Search This Blog

20100528

Rationalizing Society's Aversion to Religion

IMHO the real reason mundane people find religion and people devoted to their faiths to be suspect is straight-forward:

Mundane people, being of the mainstream, are consumers first. Being dedicated to consumption and production in a free capitalist culture, they work as occupation, depending on their personality and skill-set.

However, public education has inculcated them with a shallow respect for religion. This facade of respect for religion has left them subconsciously fearful of spirituality out of manufactured ignorance. Indeed, public education provides their intellect with academic learning.

However, it does not nurture their spirit with a deeper respect for religion due to universal human rights to worship as each individual choses (or not).

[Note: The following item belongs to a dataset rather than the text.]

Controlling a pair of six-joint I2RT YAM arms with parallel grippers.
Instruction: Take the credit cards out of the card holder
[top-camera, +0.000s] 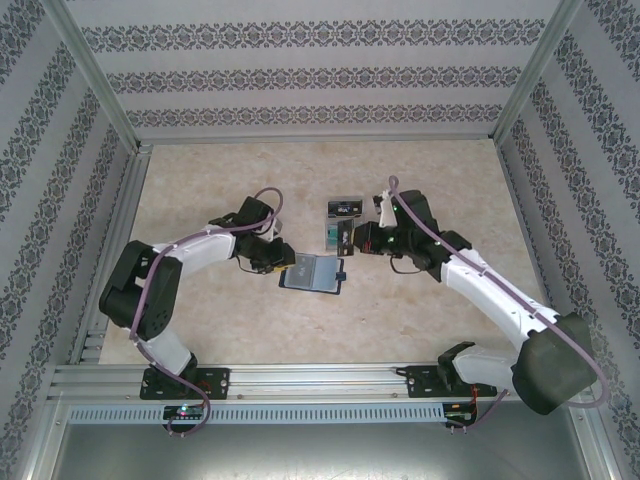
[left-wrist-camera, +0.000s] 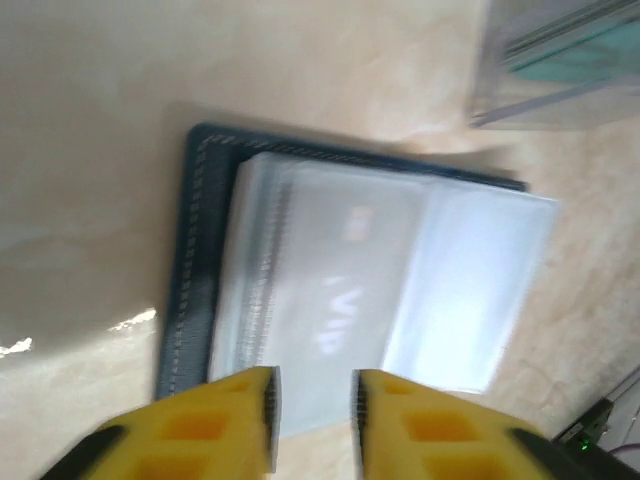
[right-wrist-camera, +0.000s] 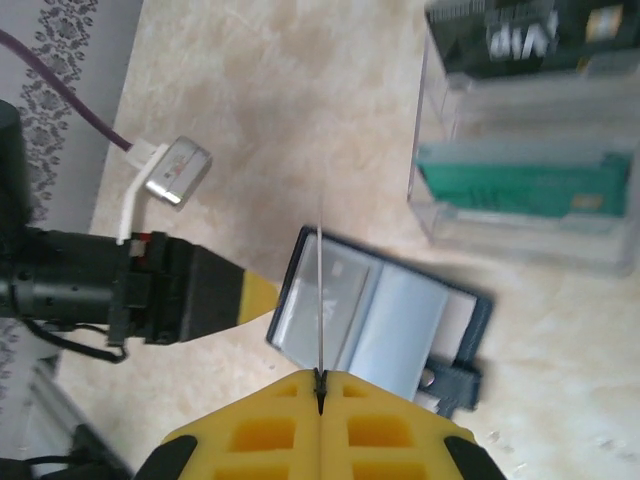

Being spiritually shallow, mundane people tend to develop neuroses rooted in a sense of emptiness, which may lead to depression in late childhood.

Because they did not gain nurturing of their sense of spirituality - and a deeper respect of it - during their youth, most people will develop neuroses arising from unresolved childhood issues regarding the paranoid-schizoid and depressive positions of child development of their psyches.

Consequently, their vague feeling of emptiness is actually due to lack of spiritual nurturance, which the public education system no longer inculcates in children.

This is why adolescence is more of a hell than two generations ago. It is specifically because of their ignorance that they are spiritual beings incarnated as human beings which causes behavioral and mental negativities (neuroses, psychoses and the related phobias and personality disorders).

Why then does a person who is religious still suffer from neuroses and psychoses? Because they have yet to realize that suffering is where one does one's spiritual work, and applies one's defense mechanisms appropriately as mind tools so as to use the mud of human suffering to fertilize their heart-mind.

Thus, it is the responsibility of each individual to realize that their reason for living (raison d'etre) is to realized that each living being is first a spiritual being incarnated as animal, plant or human; and that each of us are obliged to be of service to others, and as a result of this service, to help others to see this basic truth of life.

Animals realize this through instinct, so they do not require instruction and inculcations like humans do, due to the latter's higher brain development. Yet, humans have inherited an animal nature, which is symbolized by the libido.

Knowing this, the spiritually awakened person realizes that this knowledge will set her free, provided that she balances her libido with rational thought.

Reason is used as a mind tool to control libido's psychic manifestation as "the ego" i.e. the delusion that the self is permanent and reincarnates, which is known as the product of reification of self - the soul.

In conclusion, mundane people, being the majority, are averse to religion but not to spirituality, yet consider their spiritual beliefs to be private and practice in their own way, be it through worship of science, consumerism or even, a particular faith (ranging from animism to Zoroasterism).

2 comments:

Sageb1 said...

Be your own therapist: http://www.fpmt.org/teachings/ly/therapist.asp

However, it's prudent to consult with other Buddhists to validate one's therapy through selfless acts of giving, rather than gratifying the ego.

In this way, one practises appeasement of ego.

Sageb1 said...

"Don't think that examining and knowing the nature of your mind is only an Eastern trip. That's a wrong conception; it's not an Eastern trip, it's your trip. How can you separate your body, or the picture you have of your self, from your mind? You can't say, "I have the material power to separate my body from my mind." That's impossible. You think you are a free person in the world, enjoying everything. That's what you think, but you are not free. I'm not saying that you are under the control of someone else; it's your own attachment, your own uncontrolled mind that you are oppressed by. If you can discover how it oppresses you, the uncontrolled mind will disappear automatically. Thus knowing your own mind is the solution for your mental problems." -- Lama Thubten Yeshe, ibid.